Friday, October 3, 2014

Size (Evidently) Matters

Lady at Walgreen's: "Oh! Someone's having a baby! How far along are you?"

Me: "Five months."

Her: "Wow! Really? Man, at five months, I was twice your size!"

Me, in my mind: Yay! I feel good!

Literally ten minutes later at a restaurant:

Random acquaintance: "How far along are you?"

Me: "Five months."

Her: "Wow! You're HUGE!! And you still have so far to go!"

Me, in my mind:  I suck so bad.

?

I love the fact that people want to chat with me about my pregnancy. I gladly will talk to you about it all day. I can go on and on about what it feels like to have her moving around in there, what we want the nursery to look like, how great my doctor is, anything. I'm dangerously annoying right now when it comes to this.

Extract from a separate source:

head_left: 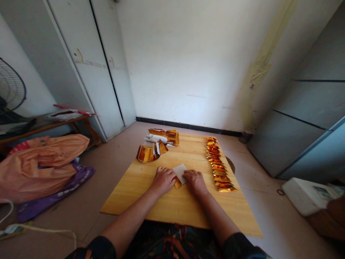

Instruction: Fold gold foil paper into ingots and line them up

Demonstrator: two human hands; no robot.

But the one thing I don't love doing is defending however much weight I've gained/not gained over and over to people who are usually strangers and therefore, not my doctor.

I know I'm a little over cautious in my dealings with people. It's part of being selectively shy. In social situations, I usually think of 50 things I could say before convincing myself they all make me sound moronic. So I opt to say nothing and end up coming off as cold and disinterested. It's why I've had more than one friend tell me, "I thought you were really bitchy when we first met." It takes them a while to realize that I am bitchy, but not in an intentionally standoffish way.

So because I don't usually say anything to strangers, let alone offer up my thoughts on the size of their bodies, it's always a bit jarring when one does it to me. I'm never quite sure what to say. To the "you're not gaining enough weight" people, my initial reaction is, "Do you want to look in my freezer? Because half-eaten cartons of ice cream don't lie."

When it comes to the "You're HUGE!" people, I want to slap them. No! What I really want to say is, "I'm not sure why you think it's OK to say that to me." Then just see what they do. What could a reasonable response to that possibly be? The only real one is the truth: "I want to make you feel bad about yourself because in some weird way it makes me feel good about myself."

More likely, they'd say something like, "Wow! Those hormones are really amping up your bitchiness!"

And maybe they'd be right. But here's the bottom line. Instead of perpetuating society's brutal obsession with how much weight is too much, what women REALLY should look like and (the worst of the worst) what's "normal,"  why not talk to me about literally anything else?

Give me any baby-related topic, and I will have you so bored within two minutes, all you'll be thinking about is an escape plan, not my waist size.